Thank you very much for your comment and professional advise. The opinions help to improve academic rigor of our article. Based on your suggestion, we have made corrected modifications on the revised manuscript. We hope our work can be improved again. Furthermore, we list the advice and then response. Besides, we also upload a pdf version.

 

Opinions:

  1. However, the general descriptions of the method and of the experiment setting are very confusing. The general ideas of the paper are clear, but understanding the details is harder, and as a result it is hard to assess the scientific soundness of the paper thoroughly (in particular, I am not sure the relation between \sigma, \epsilon and \delta is correct as it is written). Section 3.2 and the first paragraph of section 4.1 (l.134-140) should be edited to make these details clearer. These improvements should address (but not necessarily be limited to) the following remarks:

1.1 The distinction between local training and federated learning is not always clear, which generates confusion about indices.

1.1.1 The index for a generic node is sometimes i, sometimes c

1.1.2 The index for the final node is sometimes c, sometimes C, sometimes N

1.1.3 In some equations there is a node with index 0, sometimes the first index is 1

1.1.4 The index of the iteration is sometimes i, sometimes k

1.1.5 When the authors tackle the fact that model parameters on a given node (and at a given iteration k), a new index j is introduces, and algorithm 3 describes how each parameter is computed separately, but in this context, it is strange to take a fixed value of i in l.1, and then present l.2-4 in an array fashion without a mention of i, and l.6 of Algorithm 3 does not make sense, because j is not defined out of the loop, and logically, W_k should compile the vectors found for different values of j. In general, the authors need to give clearer indication of the role of each variable or index when it is introduced.
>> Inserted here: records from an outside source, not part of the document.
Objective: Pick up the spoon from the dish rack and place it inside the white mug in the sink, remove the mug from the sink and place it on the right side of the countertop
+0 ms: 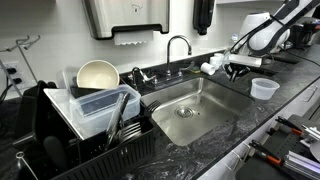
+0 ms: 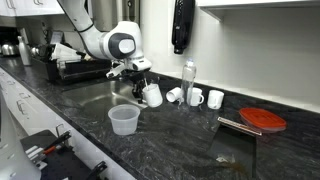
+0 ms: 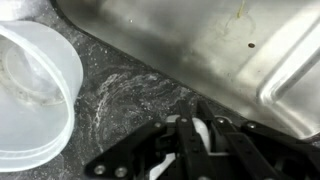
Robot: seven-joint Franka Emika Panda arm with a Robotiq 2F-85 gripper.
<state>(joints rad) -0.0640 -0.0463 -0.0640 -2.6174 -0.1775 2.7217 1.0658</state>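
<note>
Slippage is worrying us most: the pincer [image 2: 142,80] is clamping the small plain cylindrical white mug [image 2: 152,96], seemingly by its rim, and holding it just below itself over the glossy black stone tabletop [image 2: 190,145], beside the rectangular stainless-steel sink [image 1: 215,105]. Lowering carelessly, we are risking a knock against the wide translucent round tub [image 2: 123,120] sitting near the pincer's side. That tub is looking empty; whether the mug is carrying the spoon, we are failing to tell.
</note>
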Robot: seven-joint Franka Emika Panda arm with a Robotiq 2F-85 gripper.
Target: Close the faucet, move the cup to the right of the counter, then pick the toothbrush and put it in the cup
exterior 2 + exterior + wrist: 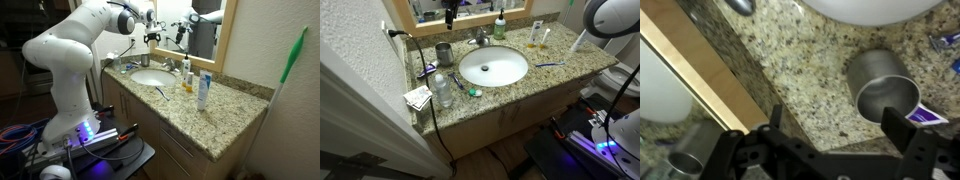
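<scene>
- Overhead, gripper (830, 113) poised, fingers (775, 122) spread wide, holding nothing.
- Cup (883, 88) upright on the counter (800, 70), just ahead of the fingers, offset toward one fingertip, not between them.

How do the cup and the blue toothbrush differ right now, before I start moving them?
The cup stands upright, while the toothbrush lies flat. The cup is a dark grey metal cylinder; the toothbrush is thin, long and blue. They sit on opposite sides of the sink. Both rest on the granite counter, and neither is held.
</scene>
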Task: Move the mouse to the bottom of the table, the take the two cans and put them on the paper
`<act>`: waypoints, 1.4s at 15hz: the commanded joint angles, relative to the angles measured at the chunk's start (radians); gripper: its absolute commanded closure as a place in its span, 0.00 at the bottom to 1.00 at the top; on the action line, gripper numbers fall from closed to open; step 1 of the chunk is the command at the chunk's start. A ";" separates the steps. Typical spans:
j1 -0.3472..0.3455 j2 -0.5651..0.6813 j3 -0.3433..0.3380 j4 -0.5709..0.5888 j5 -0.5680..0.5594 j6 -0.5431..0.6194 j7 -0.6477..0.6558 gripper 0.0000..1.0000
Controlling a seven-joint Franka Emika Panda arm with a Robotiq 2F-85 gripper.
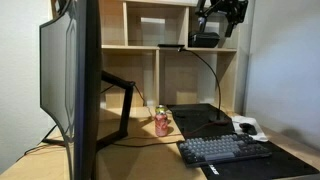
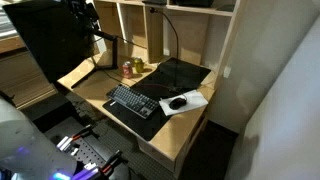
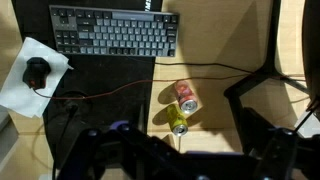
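Note:
The dark mouse rests on the white paper at the left edge of the wrist view, beside the keyboard. In both exterior views the mouse lies on the paper at the desk's end. The red-pink can and the yellow-green can stand together on bare light wood of the table. The cans stand near the shelf, the red one beside the mat. My gripper hangs high above the desk, open and empty.
A grey keyboard lies on the black mat. A large monitor on its arm fills one side. A black lamp arches over the mat before the light-wood shelf unit. A red cable crosses the mat.

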 commanded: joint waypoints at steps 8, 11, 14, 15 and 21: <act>-0.090 0.098 0.001 0.004 -0.026 0.069 0.196 0.00; -0.166 0.116 -0.089 -0.054 -0.041 0.109 0.214 0.00; -0.249 0.181 -0.188 -0.069 -0.039 0.119 0.211 0.00; -0.248 0.191 -0.206 -0.044 0.005 0.094 0.231 0.00; -0.302 0.287 -0.202 -0.039 -0.095 0.180 0.293 0.00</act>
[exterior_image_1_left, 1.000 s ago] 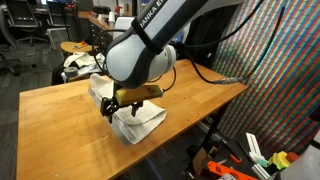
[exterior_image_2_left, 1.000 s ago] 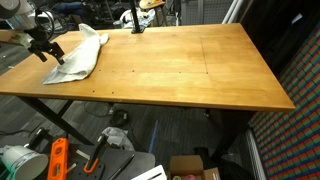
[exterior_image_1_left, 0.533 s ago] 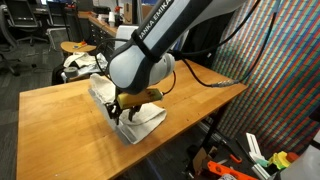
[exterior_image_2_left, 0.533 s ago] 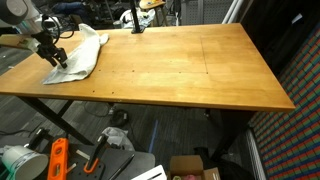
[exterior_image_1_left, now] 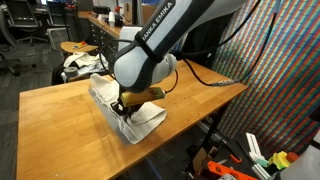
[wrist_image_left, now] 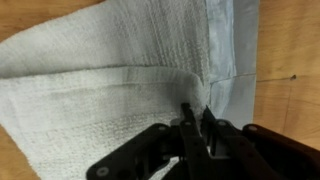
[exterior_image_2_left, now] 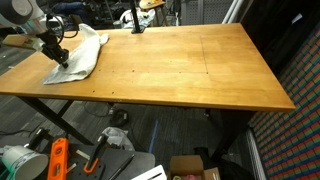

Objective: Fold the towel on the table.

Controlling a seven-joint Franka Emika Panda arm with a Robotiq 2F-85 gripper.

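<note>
Wide open a second ago, the gripper has lowered and now pinches a fold of the towel on the table.

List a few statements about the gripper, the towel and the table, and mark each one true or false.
1. The gripper is shut on a fold of the towel. True.
2. The towel lies in the middle of the table. False: it lies near one end, close to a corner.
3. The table has a wooden top. True.
4. The towel is spread out perfectly flat. False: it is rumpled, with a fold raised at the gripper.
5. The towel is bright red. False: it is off-white.
</note>
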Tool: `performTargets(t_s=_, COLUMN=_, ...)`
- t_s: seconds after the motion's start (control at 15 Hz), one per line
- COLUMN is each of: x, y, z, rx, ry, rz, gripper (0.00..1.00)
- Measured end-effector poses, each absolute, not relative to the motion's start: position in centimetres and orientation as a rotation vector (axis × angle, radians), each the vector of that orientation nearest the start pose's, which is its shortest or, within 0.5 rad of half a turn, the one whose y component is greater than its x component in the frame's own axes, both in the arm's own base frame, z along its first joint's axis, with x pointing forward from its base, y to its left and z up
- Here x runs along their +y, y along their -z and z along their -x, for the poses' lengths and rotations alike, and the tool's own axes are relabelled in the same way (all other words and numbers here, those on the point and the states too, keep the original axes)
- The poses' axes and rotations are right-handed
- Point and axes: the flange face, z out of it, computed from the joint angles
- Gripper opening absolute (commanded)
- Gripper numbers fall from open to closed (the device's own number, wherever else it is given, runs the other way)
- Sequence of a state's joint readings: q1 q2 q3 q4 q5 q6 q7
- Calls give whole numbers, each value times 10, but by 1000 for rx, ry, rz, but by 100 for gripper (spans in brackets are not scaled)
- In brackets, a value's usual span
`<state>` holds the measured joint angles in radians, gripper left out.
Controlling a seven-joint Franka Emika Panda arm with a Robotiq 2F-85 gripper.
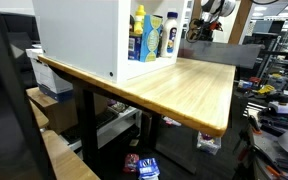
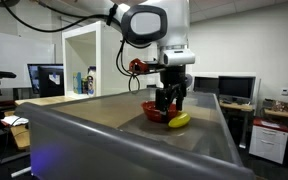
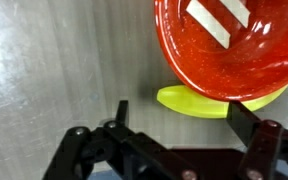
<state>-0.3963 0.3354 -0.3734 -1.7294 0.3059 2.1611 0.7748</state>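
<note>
A red bowl [image 3: 224, 50] fills the upper right of the wrist view, with white streaks on its inside. A yellow-green banana-shaped thing [image 3: 199, 102] lies on the grey table, partly hidden by the bowl's near rim. My gripper [image 3: 184, 118] is open, its two dark fingers [image 3: 121, 112] standing wide on either side of the yellow thing and holding nothing. In an exterior view the gripper [image 2: 167, 100] hangs just over the red bowl [image 2: 152, 112] and the yellow thing [image 2: 180, 120].
A white open cabinet [image 1: 79, 35] stands on the wooden table [image 1: 184, 90] with yellow and blue bottles [image 1: 144, 35] inside. Desks with monitors [image 2: 239, 88] stand behind. Boxes and clutter lie on the floor [image 1: 139, 165] below the table's edge.
</note>
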Motion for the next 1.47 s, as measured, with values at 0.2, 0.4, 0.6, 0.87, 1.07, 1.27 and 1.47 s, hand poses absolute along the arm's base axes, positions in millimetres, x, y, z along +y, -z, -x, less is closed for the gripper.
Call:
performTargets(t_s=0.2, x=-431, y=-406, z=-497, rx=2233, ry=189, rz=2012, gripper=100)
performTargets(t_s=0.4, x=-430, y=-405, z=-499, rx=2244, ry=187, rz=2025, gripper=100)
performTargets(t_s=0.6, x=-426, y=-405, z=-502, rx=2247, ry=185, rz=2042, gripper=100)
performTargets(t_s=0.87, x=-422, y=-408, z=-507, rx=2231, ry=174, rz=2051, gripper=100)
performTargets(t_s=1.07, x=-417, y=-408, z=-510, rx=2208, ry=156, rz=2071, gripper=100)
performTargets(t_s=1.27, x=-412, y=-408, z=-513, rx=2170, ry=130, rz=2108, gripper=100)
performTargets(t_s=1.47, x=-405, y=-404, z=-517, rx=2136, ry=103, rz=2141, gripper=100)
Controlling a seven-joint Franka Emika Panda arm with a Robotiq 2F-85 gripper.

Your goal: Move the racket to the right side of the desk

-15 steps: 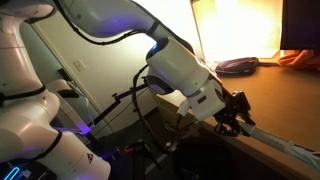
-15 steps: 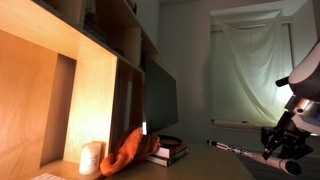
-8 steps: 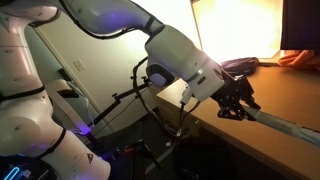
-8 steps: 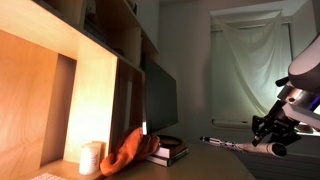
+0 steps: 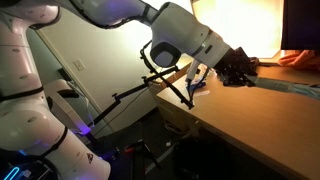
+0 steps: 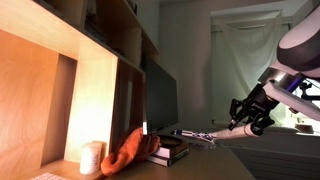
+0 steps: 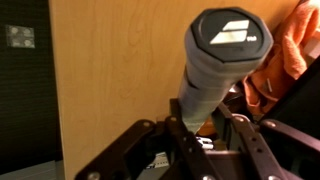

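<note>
Racket (image 5: pixel 296 90): held by its handle just above the desk (image 5: pixel 250 135), over the tabletop near the edge facing the arm. Its shaft slants inward and the head cannot be made out. Gripper (image 5: pixel 240 74): jaws clamped on the handle, which the wrist view confirms. An orange cloth (image 6: pixel 130 150) and stacked books (image 6: pixel 172 152) lie near the racket's far end.

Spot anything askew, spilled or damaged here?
Nothing looks spilled or broken. The racket hangs at a slant over the desk, clamped in the shut gripper. The only untidy bit is an orange cloth crumpled against a dark stack.
</note>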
1.1.6 In section 3.2.1, Algorithm 1 describes a round of local training with gradient descent, |T| is implied to be the number of local iterations ;In algorithm 2, the reader understands that e \in E represents the round of global training, but E is never explicitly described, and the role of e is only mentioned quickly. However, T is also described as the number of global training rounds, and in the experiment E=5 is described as 'Local training round'. Logically, both E and T should appear in the relation fixing the value of \sigma for a given pair (\varepsilon,\delta). Here, only T appears and it seems strange that E plays no role in this relation.

1.2 The description of the description of the IID and non IID datasets is insufficiently clear:

1.2.1 IID 'Independently and identically distributed (IID) for each node, all training samples are randomly divided into 100 parts, and each node has equal amount of samples' : does that mean that the dataset is divided in 100 sub-datasets of equal size in an equiprobable fashion? If so, the qualificiation IID is not necessarily appropriate, as the affectations of the samples are dependent (to ensure equal size).
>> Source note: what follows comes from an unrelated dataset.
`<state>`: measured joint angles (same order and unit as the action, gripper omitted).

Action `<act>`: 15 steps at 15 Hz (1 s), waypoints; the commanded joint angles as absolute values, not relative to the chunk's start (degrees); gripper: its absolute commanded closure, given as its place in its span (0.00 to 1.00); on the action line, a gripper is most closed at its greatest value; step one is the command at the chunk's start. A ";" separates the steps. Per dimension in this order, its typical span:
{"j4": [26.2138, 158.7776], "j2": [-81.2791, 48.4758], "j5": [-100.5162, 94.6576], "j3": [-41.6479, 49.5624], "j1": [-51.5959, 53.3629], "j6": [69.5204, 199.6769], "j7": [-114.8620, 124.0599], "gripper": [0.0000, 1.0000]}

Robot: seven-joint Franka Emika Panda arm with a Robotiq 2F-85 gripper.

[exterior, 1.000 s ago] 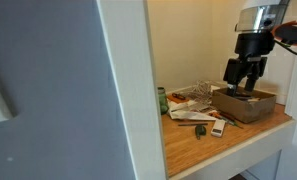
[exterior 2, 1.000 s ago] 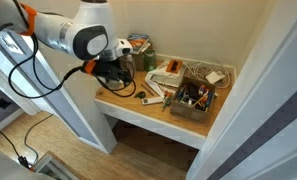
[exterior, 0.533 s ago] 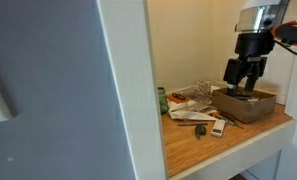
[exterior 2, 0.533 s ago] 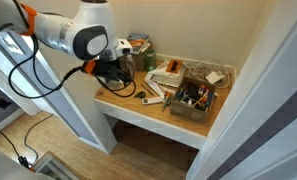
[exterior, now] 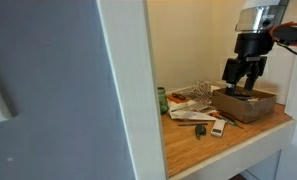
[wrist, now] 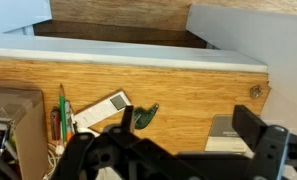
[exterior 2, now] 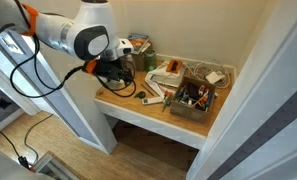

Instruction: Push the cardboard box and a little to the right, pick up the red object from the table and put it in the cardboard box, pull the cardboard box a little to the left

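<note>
Gripper (exterior: pixel 245 88): jaws apart, empty, hanging above the desk (exterior: pixel 203 150) short of the box (exterior: pixel 243 108), probably staged for the push. Box: on the desk beside papers (exterior: pixel 193 98). No red object can be made out.

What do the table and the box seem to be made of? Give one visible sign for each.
Table: wood or a wood-look laminate, light brown and smooth. Long grain streaks run along it, and its front edge looks painted white. Box: probably cardboard, plain matt brown. Its dull, unprinted low walls suggest this, though the view is too small to show any fluting.
</note>
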<state>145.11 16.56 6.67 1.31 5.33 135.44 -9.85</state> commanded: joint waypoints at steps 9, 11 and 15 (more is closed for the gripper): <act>133.82 -3.32 -6.27 0.43 -0.08 147.12 7.62 0.00; 131.72 -6.65 -9.74 1.13 0.17 147.30 10.09 0.00; 126.97 -13.17 -10.33 1.96 0.59 147.70 8.86 0.00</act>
1.2.2 Non-IID, no indication is given on the probability law with which samples are attributed to nodes, except for the constraint : 'each node having two kinds of labeled data'. Does that mean that each node must have exactly 2 different labels? at least 2 different labels? Does this condition mean something else?

  1.  

2.1 The English language and style is generally acceptable ; however, several sentences have an unusual structure, which hinders the understanding (before eq (12), before eq (15), l.141, l.146 for example), sometimes punctuation is missing (no point between two sentences, or a superfluous point in the middle of a sentence).

2.2 I have a more general interrogation regarding the guarantees of differential privacy in federated learning. In general, the strong guarantees of differential privacy are ensured for a given dataset by giving answers to a finite number of requests, and refusing further requests when the privacy budget is reached. Here, even if differential privacy is reached for a given task involving federated learning, how can one be sure that no further request by another federated learning task will lead to privacy breaches. Is there a mean to preserve the utility of a dataset that has been used in a federated learning task in a differential privacy compliant manner?
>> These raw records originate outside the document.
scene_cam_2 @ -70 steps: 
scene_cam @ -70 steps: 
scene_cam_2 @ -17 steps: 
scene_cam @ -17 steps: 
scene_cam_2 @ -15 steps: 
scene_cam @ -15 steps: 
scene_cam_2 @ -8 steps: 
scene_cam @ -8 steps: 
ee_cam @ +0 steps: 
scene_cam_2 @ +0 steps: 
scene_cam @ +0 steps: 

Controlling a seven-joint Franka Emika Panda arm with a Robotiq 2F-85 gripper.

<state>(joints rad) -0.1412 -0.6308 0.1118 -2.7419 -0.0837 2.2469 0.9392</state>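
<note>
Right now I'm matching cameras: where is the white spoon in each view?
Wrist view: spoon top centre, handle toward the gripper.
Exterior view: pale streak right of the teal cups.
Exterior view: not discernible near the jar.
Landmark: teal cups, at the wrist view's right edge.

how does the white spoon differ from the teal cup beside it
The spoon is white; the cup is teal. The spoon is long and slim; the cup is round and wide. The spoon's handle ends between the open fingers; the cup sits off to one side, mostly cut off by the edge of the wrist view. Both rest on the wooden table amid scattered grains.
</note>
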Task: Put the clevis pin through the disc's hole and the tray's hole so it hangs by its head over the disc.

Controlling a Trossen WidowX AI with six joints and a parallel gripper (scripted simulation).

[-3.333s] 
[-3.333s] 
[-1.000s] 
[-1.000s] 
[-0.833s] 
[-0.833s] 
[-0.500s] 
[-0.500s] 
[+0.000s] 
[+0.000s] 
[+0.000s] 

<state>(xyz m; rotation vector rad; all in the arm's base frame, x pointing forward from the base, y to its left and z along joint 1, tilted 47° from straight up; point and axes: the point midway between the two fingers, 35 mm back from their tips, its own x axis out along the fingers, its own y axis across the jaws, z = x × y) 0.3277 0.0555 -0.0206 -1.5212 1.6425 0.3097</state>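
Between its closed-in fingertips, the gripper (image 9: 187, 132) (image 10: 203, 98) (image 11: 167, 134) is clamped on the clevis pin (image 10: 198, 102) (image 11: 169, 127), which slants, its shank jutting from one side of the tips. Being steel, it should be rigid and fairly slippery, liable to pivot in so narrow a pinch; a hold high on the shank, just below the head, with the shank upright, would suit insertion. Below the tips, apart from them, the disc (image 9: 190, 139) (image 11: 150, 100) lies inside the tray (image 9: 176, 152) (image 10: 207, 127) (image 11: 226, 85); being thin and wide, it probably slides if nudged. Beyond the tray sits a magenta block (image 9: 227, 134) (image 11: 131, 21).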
2.3 Here are more detailed remarks:

2.3.1 l.17-18 : what is meant by the expression ‘in production and life’ ?

2.3.2 l.18 : the data quantity and quality are also higher requirements : the requirements on data quantity and quality are also higher.

2.3.3 Figure (1) : the five steps of the cycle, and especially steps (3), (4) and (5) correspond more to individual diagrams than to the arrows between these diagrams. As a consequence, I would advise enclosing each of these individual diagrams in a small box and attributing numbers to these boxes rather than attributing numbers to arrows.

2.3.4 l.95 : RN public the task : I do not understand what public (as a verb) means. Does this sentence means ‘RN defines the task’, ‘RN makes the task public’, or something else ?

2.3.5 Un-numbered line after l. 106 : […] defined in Eq. 3, which […] → […] defined in Eq.3, where […] ; after the mathematical expression of the noise, the comma should be on the same line, not at the beginning of the new line.

2.3.6 In equation (2), I don’t understand what \mathcal{M}(d) represents ; is it a noisy version of f ?

2.3.7 Last line of p.5 : W_k=[w_k w_{k,1},…, w_{k,N}]., : delete the point before the comma ; there should be a w_{k,0} between w_k and w_{k,1} as there is a node 0 before ; these notation for W is not coherent with l.127, where there is no global parameter w, only parameters associated with nodes.

2.3.8 There seems to several errors in equations (8) and (9) ; the coefficient C should not apply to the whole matrix ; as it is we would have w_{k,i}=1/C * w_{k-1,i} + g_{k-1}, which is not coherent. The factor \lambda does not appear in equations (8) and (9) ; as a result, eq (9) as it is written is not coherent witn eq (1), (6) and (7). If the factor \lambda and the noise are included in G_{k,i}, it should be stated explicitly ; in any case, noting g_{k,i} the quantity ‘-\lambda g_i(k) + noise’ is confusing.

2.3.9 l.130 : Elements in … and … are all matrix : are the w_{k,i} matrices or vectors ?

2.3.10 l.130 : Let w_{k,i}(j) be the ith element… : ith should be jth (if I understand the intention properly)

2.3.11 line before eq (10) : there is a superfluous point after noise

2.3.12 l.150 should be Privacy budget analysis

2.3.13 Figure 2 and Figure 3 hide part of the text above them.

Authors response:

1

1.1 We add some describe in our new manuscript in l.96 and l.102 to make the distinction between local training and federated learning clear.

1.1.1 We modified the generic node index to c, we call node c TNc.

1.1.2 We modified all TN indexes to 1,2,...,c,...,C. The first index is TN1,and the last one is TNC.

1.1.3 We modified all euations such that index begin with 1.

1.1.4 We reduced some unnecessary indexes and fixed indexes with specific meanings, using b as the index of the data in the batch, t as the global training index, and e as the local training index. For the temporary index, we use i.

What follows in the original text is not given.